==== Data ====

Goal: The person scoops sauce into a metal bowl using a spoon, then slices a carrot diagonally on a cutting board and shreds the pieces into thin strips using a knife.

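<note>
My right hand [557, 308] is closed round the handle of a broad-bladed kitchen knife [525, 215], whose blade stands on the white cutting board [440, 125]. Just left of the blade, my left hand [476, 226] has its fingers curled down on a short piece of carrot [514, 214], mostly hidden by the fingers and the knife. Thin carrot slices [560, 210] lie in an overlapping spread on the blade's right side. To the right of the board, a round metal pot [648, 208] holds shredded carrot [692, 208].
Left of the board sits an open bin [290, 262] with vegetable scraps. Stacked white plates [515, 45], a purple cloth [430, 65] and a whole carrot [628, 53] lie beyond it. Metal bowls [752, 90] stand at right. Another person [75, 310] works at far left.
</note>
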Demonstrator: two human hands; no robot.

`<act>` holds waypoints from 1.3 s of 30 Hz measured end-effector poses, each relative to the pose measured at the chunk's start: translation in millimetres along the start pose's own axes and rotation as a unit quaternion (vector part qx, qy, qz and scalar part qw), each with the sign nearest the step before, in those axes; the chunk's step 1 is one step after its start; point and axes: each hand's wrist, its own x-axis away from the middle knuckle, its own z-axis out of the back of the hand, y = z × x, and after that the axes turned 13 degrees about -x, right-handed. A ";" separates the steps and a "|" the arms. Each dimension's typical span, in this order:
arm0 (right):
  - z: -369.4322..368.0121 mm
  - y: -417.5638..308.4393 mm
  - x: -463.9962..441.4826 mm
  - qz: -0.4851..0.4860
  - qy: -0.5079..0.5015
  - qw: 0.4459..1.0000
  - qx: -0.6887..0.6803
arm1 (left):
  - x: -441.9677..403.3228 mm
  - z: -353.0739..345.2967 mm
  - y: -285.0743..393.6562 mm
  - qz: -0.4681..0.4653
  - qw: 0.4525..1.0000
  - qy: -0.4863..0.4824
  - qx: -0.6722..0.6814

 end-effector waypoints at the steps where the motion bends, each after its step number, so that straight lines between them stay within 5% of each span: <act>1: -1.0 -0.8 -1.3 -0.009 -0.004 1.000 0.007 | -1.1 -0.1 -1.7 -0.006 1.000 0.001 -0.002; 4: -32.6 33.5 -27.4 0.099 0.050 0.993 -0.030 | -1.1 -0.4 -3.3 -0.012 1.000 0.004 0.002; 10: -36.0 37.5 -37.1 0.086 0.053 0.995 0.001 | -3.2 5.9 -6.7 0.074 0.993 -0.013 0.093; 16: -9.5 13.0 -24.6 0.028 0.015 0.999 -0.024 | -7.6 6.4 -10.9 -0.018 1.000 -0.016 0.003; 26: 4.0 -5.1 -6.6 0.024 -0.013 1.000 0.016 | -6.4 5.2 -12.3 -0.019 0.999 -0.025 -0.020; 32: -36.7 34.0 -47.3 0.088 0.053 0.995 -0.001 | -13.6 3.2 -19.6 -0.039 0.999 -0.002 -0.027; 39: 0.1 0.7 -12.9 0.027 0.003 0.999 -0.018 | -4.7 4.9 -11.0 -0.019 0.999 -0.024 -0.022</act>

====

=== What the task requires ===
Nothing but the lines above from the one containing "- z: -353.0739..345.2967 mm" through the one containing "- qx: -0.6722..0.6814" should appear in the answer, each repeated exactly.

=== Task solution ===
  - z: -353.0739..345.2967 mm
  - y: -285.0743..393.6562 mm
  - qz: -0.4681..0.4653
  - qw: 0.4525..1.0000
  - qy: -0.4863..0.4824
  - qx: -0.6722..0.6814

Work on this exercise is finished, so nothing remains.